-- Data shown --
##############################
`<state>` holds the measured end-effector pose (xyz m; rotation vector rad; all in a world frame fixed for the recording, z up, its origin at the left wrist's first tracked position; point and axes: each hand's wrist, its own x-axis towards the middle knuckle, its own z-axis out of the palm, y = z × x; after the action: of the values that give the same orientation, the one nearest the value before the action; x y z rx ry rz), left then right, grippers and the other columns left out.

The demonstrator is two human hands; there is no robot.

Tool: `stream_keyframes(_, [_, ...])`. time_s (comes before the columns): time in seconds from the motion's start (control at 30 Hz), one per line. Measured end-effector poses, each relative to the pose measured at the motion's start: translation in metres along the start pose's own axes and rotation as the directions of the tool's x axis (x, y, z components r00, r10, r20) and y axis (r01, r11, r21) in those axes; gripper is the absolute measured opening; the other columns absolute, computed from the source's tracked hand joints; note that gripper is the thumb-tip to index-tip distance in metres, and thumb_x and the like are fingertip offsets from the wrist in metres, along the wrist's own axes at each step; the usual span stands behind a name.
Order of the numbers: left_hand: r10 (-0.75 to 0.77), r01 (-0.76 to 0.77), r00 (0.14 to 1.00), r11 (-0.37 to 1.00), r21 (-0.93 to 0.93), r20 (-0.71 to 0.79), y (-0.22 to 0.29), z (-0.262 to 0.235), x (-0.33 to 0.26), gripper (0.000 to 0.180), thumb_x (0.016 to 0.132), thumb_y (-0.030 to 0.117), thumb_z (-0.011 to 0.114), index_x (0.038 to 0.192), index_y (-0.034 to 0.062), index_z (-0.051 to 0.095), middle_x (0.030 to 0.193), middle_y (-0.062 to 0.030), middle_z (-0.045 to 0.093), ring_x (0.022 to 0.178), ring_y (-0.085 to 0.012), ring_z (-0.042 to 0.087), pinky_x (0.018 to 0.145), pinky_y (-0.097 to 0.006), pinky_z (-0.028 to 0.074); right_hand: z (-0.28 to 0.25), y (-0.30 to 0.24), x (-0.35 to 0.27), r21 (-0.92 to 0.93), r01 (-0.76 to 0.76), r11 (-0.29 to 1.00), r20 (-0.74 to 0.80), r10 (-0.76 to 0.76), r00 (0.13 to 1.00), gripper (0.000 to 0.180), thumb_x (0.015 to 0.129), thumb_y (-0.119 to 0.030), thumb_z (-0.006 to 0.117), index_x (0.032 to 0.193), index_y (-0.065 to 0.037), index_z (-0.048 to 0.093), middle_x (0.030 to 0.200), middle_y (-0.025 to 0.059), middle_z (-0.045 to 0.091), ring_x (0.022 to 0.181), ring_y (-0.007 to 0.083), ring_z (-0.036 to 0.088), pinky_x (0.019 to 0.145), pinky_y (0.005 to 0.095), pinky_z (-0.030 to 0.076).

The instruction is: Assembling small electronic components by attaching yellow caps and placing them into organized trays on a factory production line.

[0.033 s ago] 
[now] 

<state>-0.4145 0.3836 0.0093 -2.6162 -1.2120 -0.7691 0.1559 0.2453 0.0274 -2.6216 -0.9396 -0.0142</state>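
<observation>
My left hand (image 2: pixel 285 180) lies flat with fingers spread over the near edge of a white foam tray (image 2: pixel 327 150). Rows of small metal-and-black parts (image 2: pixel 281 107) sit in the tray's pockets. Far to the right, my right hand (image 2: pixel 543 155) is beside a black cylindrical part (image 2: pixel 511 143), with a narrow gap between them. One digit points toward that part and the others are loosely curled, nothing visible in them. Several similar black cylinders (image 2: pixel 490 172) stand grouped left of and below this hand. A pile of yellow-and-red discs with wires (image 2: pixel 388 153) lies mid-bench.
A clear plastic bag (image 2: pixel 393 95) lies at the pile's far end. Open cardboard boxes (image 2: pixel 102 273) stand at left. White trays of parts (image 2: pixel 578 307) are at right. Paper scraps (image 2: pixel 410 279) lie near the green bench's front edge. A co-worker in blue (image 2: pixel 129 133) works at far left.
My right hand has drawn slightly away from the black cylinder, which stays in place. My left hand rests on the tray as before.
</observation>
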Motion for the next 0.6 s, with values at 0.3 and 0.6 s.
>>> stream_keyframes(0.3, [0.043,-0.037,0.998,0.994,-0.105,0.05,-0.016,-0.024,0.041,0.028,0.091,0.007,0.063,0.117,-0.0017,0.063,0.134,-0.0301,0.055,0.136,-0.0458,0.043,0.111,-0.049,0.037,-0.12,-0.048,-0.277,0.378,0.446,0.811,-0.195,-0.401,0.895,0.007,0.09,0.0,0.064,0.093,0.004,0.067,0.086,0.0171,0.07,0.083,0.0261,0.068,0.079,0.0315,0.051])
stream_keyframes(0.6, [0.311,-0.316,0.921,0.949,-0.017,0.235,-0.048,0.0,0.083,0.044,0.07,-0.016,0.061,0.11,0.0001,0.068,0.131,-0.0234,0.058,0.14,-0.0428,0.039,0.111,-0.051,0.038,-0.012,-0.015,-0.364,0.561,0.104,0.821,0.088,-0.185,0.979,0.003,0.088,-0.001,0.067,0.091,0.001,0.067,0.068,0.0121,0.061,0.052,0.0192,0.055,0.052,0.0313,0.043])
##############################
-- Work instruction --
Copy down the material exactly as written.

-- Response to the task --
`<state>` holds the measured end-effector pose (xyz m; rotation vector rad; all in a world frame fixed for the recording, z up, its origin at the left wrist's first tracked position; point and axes: each hand's wrist, its own x-axis towards the middle knuckle, its own z-axis out of the palm, y = z × x; after the action: of the values that give the same orientation, the one nearest the value before the action; x y z rx ry rz), left then right, grippers and the other columns left out.

The demonstrator is two human hands; there is no robot.

Tool: `stream_keyframes(_, [_, ...])`. time_s (comes before the columns): time in seconds from the motion's start (control at 30 Hz), one per line. Measured end-effector poses, each relative to the pose measured at the motion's start: translation in metres along the start pose's own axes and rotation as the directions of the tool's x axis (x, y, z components r00, r10, r20) and y axis (r01, r11, r21) in those axes; gripper is the absolute measured opening; the other columns absolute, computed from the source's tracked hand joints; note that gripper is the thumb-tip to index-tip distance in metres, and thumb_x and the like are fingertip offsets from the wrist in metres, along the wrist's own axes at each step; the usual span stands behind a name.
Order of the numbers: left_hand: r10 (-0.75 to 0.77), r01 (-0.76 to 0.77), r00 (0.14 to 1.00), r11 (-0.37 to 1.00), r21 (-0.93 to 0.93), r20 (-0.71 to 0.79), y (-0.22 to 0.29), z (-0.262 to 0.235), x (-0.33 to 0.26), gripper (0.000 to 0.180), thumb_x (0.016 to 0.132), thumb_y (-0.030 to 0.117), thumb_z (-0.011 to 0.114), index_x (0.038 to 0.192), index_y (-0.034 to 0.062), index_z (-0.051 to 0.095), middle_x (0.030 to 0.193), middle_y (-0.062 to 0.030), middle_z (-0.045 to 0.093), ring_x (0.022 to 0.178), ring_y (-0.085 to 0.012), ring_z (-0.042 to 0.087), pinky_x (0.018 to 0.145), pinky_y (-0.097 to 0.006), pinky_z (-0.028 to 0.074); right_hand: z (-0.28 to 0.25), y (-0.30 to 0.24), x (-0.35 to 0.27), r21 (-0.92 to 0.93), r01 (-0.76 to 0.76), r11 (-0.29 to 1.00), r20 (-0.74 to 0.80), r10 (-0.76 to 0.76), r00 (0.13 to 1.00), gripper (0.000 to 0.180), thumb_x (0.015 to 0.129), thumb_y (-0.119 to 0.030), thumb_z (-0.006 to 0.117), index_x (0.032 to 0.193), index_y (-0.065 to 0.037), index_z (-0.048 to 0.093), middle_x (0.030 to 0.200), middle_y (-0.025 to 0.059), middle_z (-0.045 to 0.091), ring_x (0.022 to 0.181), ring_y (-0.007 to 0.083), ring_z (-0.036 to 0.088), pinky_x (0.019 to 0.145), pinky_y (0.005 to 0.095), pinky_z (-0.030 to 0.076).

The instruction is: Assembling small electronic components by attaching yellow caps and placing them into organized trays on a factory production line.

[0.033 s ago] 
[now] 

<state>-0.4145 0.3836 0.0093 -2.6162 -1.2120 -0.7691 0.1559 0.2453 0.0274 -2.6216 -0.9396 -0.0142</state>
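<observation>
My left hand (image 2: pixel 285 180) lies flat with fingers spread over the near edge of a white foam tray (image 2: pixel 327 150). Rows of small metal-and-black parts (image 2: pixel 281 107) sit in the tray's pockets. Far to the right, my right hand (image 2: pixel 543 155) is beside a black cylindrical part (image 2: pixel 511 143), with a narrow gap between them. One digit points toward that part and the others are loosely curled, nothing visible in them. Several similar black cylinders (image 2: pixel 490 172) stand grouped left of and below this hand. A pile of yellow-and-red discs with wires (image 2: pixel 388 153) lies mid-bench.
A clear plastic bag (image 2: pixel 393 95) lies at the pile's far end. Open cardboard boxes (image 2: pixel 102 273) stand at left. White trays of parts (image 2: pixel 578 307) are at right. Paper scraps (image 2: pixel 410 279) lie near the green bench's front edge. A co-worker in blue (image 2: pixel 129 133) works at far left.
My right hand has drawn slightly away from the black cylinder, which stays in place. My left hand rests on the tray as before.
</observation>
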Motion for the next 0.6 s, with values at 0.3 and 0.6 s.
>>> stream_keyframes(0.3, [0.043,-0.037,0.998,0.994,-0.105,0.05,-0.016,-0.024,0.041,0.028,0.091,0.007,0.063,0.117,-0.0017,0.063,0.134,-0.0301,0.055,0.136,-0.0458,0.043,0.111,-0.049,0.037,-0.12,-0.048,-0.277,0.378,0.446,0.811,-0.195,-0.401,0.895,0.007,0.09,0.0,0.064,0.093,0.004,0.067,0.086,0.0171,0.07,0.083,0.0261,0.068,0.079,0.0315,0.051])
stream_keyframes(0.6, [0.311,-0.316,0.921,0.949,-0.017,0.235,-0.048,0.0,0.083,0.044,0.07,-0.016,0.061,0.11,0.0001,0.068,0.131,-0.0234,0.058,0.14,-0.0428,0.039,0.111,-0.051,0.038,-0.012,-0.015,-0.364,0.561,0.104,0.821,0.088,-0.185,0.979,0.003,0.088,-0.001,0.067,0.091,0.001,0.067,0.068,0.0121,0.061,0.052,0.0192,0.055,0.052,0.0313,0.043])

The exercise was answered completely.